Plattsburgh’s Howard Jennings  returns with Acoustic EP, a follow-up to his 2007 debut, Appreciation. The former youth hockey star turned guitar-wielding troubadour scores modest results. At times, he almost legitimizes frequently made comparisons to similarly softhearted tunesmiths such as Dave Matthews and Jack Johnson. At others, however, his work, in particular his lyric writing, bears the perhaps predictable clumsiness of a jock-turned-artist, not unlike, well, Jack Johnson.
Matthews is an acknowledged, and obvious, influence. The idolatry is borne out by the first track, “Your Side.” A descending acoustic line, vaguely reminiscent of the opening sequence from “Crash Into Me,” quickly gives way to Jennings’ Matthews-esque mellow growl. Much like his hero, Jennings attempts opaque poetry. But unlike Matthews — at least prior to his dumping-a-chemical-toilet-into-the-Chicago-River era, which is actually an apt allegory for his canon since — Jennings stumbles under the weight of youthful earnestness. Though his intentions are pure, his metaphors, if they qualify as such, are scrambled and artless. For example: “More than the taxes we are paying / Greater than the gallons of oil we are burning / More than the sky is depleting / Just like we eat more than we need, yeah / Nothing is for certain, except the girl / The girl in the world I’m livin’ in.”
Jennings’ lyrical folly continues throughout. But the nadir is reached on the disc’s fourth cut, “25 to 89.” The song is something of an ode to both wide-eyed innocence and, of course, love. But Jennings’ stilted turns of phrase fall short of capturing the essence of either. He opens with “Perhaps I’m too optimistic / But life’s so short and I don’t want to miss it / Being naive to the world really isn’t that bad.” He continues with the mincingly redundant line “I’m standing here drinking and thinking with the thoughts in my head.” Then, toward the tune’s climactic bridge, he offers a real head scratcher: “I want to feel my toes in your sand.” Uh . . . what?

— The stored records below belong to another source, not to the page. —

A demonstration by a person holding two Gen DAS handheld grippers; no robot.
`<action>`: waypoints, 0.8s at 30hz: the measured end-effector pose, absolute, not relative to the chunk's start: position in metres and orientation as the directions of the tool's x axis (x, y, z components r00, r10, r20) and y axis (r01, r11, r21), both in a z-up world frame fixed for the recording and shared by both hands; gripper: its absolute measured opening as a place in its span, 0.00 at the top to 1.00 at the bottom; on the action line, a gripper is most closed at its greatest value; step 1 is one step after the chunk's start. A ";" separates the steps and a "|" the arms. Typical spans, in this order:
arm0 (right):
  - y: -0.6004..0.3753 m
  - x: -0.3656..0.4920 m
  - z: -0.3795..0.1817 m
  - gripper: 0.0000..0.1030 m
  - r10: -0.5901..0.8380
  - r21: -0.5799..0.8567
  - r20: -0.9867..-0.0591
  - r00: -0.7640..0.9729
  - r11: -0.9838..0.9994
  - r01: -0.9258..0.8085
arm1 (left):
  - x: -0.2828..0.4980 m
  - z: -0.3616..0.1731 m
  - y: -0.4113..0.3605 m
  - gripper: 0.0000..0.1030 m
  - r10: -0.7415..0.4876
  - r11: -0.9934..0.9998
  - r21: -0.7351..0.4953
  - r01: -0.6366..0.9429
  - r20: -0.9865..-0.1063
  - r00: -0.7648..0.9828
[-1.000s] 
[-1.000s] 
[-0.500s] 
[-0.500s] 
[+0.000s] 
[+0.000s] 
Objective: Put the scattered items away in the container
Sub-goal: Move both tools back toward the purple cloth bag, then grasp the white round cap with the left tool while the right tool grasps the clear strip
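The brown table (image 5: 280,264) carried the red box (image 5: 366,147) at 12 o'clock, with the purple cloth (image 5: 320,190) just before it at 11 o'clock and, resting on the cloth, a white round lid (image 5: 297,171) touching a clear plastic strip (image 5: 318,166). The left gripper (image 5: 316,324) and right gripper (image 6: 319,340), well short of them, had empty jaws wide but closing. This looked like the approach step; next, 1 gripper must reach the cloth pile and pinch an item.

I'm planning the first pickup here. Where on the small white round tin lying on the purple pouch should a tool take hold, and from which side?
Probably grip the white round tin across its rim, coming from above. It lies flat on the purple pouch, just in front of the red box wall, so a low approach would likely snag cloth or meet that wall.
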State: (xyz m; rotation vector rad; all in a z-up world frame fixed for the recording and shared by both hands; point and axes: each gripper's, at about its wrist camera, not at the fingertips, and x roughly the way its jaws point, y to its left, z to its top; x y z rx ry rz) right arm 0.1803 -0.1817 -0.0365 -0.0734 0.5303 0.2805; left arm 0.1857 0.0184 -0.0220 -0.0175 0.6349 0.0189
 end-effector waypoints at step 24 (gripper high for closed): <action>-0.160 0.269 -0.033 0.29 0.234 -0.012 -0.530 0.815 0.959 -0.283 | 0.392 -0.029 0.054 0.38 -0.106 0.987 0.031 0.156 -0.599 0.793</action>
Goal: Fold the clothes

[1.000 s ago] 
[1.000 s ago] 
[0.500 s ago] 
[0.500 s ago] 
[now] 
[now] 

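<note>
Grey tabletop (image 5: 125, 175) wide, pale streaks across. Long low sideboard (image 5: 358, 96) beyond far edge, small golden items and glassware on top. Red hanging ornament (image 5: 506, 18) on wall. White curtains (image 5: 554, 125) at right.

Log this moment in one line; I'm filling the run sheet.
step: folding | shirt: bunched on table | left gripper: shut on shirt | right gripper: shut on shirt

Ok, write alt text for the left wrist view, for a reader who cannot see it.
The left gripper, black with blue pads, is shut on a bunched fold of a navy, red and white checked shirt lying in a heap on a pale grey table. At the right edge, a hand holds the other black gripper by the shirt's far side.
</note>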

Writing foibles aside, Jennings has an undeniable knack for catchy melodies. This is evident throughout, but particularly on album closer “When My Mind Starts to Go.” The number is easily Acoustic EP’s best and offers a glimpse at the young songwriter’s nascent potential. When he’s not mining the stylized vocal deliveries of more accomplished artists, he possesses a smooth, emotive tone. If given time to become comfortable with his natural abilities and sharpen his observations, Howard Jennings has a chance to sidestep unnecessarily lofty comparisons and truly come into his own as an artist.
Jennings plays Radio Bean in Burlington this Saturday.